In Zell Kravinsky’s opinion, if you don’t donate a kidney, you’re a murderer. This is rather a shocking statement by the millionaire, philanthropist and poet from Philadelphia. Yet, this is how the American wants to justifiably convince us to become honorary donors.

Kravinsky wants to encourage us to donate a kidney, lung or a part of our liver, and he himself serves as an example. In 2003, he went to the Albert Einstein Medical Center and disinterestedly donated his kidney to Donell Reid, a 29-year-old African-American girl who was a complete stranger to him.

Who can become a donor?

Transplantations from living donors are becoming increasingly popular around the world. In the USA and many EU countries, there are more kidney transplantations from living than from postmortem donors.

Unfortunately, such surgeries are still quite an unpopular practice in Poland. As little as 5 percent of the transplantations performed in our country are from living donors, which is ten times less than, for example, in Sweden. Here, in Poland, in 2012, there were 546 transplantations from postmortem, and only 65 from living donors.

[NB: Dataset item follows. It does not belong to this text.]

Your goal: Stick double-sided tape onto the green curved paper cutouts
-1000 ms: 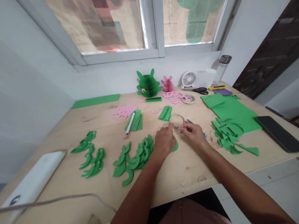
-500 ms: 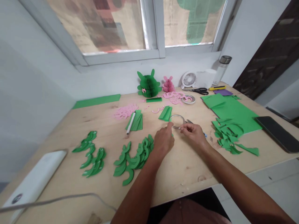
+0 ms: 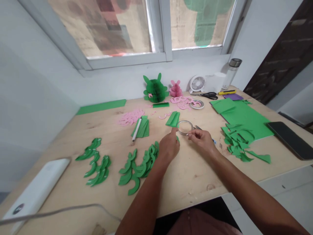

In Poland, it is your next-of-kin that can become the donors – your siblings or parents, husband or wife. Also a common-law spouse can become a donor if he or she remains in a permanent relationship with the patient, but in such cases, you need a court decision. It is verified as to whether or not there are suspicions that under the veil of altruistic donation, the organ is actually being sold. This is because in Poland, there is no approval for commercialised donation.

Why transplantations from living donors?

Prof. Andrzej Chmura, Head of the Department of General and Transplant Surgery at the Medical University of Warsaw, highlights the fact that increasing the number of living donors in Poland would allow the shortening of the waiting list for the transplantation of this organ. What’s more, such surgeries are more successful.

“Recipients live with an organ from a living donor almost by half a term longer than those whose kidney was transplanted from a postmortem donor. On the average, it remains functional for 14-15 years, while kidneys from postmortem donors usually function for nine years," said prof. Wojciech Rowiński, national consultant in clinical transplantology.

Transplantations from living donors allow the performance of so-called “preemptive kidney transplantations". They are performed on people with end-stage renal disease who haven’t had dialysotherapy so far (the purification of blood from toxins). Although dialysotherapy saves the lives of people suffering from end-stage renal disease, it may cause complications (the longer the period of dialysotherapy, the higher the risk of complications).

Prof. Chmura said that according to the data we already have, in 80 percent of patients after transplantation who have never been subjected to dialysis before, their kidney functioned properly for ten years after the transplantation. In patients who have had dialysotherapy before the transplantation, only 40 percent of them still could live with the transplanted kidney 10 years following the surgery.

Is it safe to donate a kidney?

The removal of one kidney is safe for the donor. Indeed, life-threatening complications happen only once in every 80 thousand surgeries. This is unfortunately what happened to Przemysław Saleta, who in 2007 donated a kidney to his daughter Nicole. For some days after the surgery he had to be kept in an induced coma - but this was one of the rare exceptions from the rule.

The results of observations that have been made for more than 25 years in Sweden suggest that people who have donated a kidney tend to live even longer than the average lifespan of the overall population. This is possible because the person who is accepted as a donor has to be in good health, and after the surgery, he or she remains under continuing medical care for many years.